__EXERCISE DIRECTIONS__. Where a line of the records contains the word "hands", show that line.

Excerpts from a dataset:
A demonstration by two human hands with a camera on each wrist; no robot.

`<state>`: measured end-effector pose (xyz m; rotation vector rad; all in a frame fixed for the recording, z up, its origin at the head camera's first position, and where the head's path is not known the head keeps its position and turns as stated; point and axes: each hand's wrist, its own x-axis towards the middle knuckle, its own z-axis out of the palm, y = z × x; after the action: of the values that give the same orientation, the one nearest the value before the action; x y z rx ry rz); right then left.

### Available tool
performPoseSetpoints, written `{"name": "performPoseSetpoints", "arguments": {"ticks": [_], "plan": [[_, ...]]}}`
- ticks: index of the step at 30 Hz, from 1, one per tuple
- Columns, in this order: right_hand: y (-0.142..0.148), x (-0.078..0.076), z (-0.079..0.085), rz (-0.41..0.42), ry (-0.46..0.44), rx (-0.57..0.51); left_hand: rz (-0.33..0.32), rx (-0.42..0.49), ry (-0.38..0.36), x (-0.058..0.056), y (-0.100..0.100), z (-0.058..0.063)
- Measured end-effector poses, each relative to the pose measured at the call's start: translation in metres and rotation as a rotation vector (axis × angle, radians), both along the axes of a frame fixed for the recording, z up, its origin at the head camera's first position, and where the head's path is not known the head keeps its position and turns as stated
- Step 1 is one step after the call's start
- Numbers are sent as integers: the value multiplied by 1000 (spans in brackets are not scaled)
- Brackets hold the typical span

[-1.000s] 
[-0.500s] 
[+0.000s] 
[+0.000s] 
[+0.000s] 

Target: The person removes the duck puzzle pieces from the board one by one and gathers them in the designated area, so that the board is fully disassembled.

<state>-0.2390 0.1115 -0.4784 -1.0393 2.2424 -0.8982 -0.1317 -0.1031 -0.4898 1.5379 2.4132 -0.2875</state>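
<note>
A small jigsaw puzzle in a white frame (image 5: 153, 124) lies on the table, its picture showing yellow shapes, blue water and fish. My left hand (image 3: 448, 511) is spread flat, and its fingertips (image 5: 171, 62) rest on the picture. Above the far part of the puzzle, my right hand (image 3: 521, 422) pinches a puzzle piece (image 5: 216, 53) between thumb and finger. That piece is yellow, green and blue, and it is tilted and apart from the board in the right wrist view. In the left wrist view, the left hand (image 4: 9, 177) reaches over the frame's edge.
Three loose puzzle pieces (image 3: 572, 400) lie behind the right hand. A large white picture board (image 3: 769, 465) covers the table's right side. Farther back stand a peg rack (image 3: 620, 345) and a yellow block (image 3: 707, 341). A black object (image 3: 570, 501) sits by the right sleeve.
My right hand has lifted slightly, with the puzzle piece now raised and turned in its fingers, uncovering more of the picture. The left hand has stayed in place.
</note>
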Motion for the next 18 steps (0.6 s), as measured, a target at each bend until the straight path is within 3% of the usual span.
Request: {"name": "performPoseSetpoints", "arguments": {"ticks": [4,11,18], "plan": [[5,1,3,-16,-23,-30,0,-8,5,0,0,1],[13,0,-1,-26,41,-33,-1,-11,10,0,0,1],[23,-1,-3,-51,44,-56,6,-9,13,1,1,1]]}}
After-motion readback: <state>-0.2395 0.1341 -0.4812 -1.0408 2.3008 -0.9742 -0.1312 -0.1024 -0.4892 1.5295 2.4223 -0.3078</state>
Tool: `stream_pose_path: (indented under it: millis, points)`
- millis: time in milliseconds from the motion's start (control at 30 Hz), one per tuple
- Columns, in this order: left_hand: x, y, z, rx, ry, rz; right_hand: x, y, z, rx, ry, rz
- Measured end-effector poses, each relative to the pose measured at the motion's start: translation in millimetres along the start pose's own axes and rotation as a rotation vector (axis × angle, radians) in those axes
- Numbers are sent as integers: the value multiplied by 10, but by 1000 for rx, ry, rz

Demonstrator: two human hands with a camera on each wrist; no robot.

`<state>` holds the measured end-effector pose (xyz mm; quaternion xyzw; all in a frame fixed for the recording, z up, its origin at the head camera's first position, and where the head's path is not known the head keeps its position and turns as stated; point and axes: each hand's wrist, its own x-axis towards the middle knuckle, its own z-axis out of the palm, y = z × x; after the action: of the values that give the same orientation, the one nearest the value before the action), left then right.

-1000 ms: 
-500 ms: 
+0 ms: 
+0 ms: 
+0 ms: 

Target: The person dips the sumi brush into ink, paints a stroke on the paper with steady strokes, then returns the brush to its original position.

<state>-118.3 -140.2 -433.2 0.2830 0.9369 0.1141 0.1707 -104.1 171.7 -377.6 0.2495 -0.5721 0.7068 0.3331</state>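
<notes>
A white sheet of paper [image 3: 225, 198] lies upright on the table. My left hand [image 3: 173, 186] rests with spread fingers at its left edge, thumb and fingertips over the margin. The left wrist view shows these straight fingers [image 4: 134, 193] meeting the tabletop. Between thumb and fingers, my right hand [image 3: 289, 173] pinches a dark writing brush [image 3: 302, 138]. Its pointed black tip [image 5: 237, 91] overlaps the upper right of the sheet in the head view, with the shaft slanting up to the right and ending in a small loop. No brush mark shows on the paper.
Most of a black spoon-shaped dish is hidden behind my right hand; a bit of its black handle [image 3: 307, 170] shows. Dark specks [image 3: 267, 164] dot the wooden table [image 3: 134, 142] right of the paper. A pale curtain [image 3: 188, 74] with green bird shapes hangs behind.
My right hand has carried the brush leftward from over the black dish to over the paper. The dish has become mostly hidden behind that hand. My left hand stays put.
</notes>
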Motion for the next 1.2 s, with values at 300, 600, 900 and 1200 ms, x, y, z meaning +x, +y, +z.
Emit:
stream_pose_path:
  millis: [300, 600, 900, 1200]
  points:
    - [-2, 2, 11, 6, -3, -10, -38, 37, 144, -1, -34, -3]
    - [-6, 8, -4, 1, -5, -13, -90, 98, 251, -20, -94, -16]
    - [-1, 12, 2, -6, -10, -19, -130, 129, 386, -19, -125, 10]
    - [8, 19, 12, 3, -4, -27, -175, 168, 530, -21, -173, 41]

__EXPECTED OUTPUT__.
A demonstration by two human hands with a camera on each wrist; no robot.
Demonstrator: two human hands with a camera on each wrist; no robot.

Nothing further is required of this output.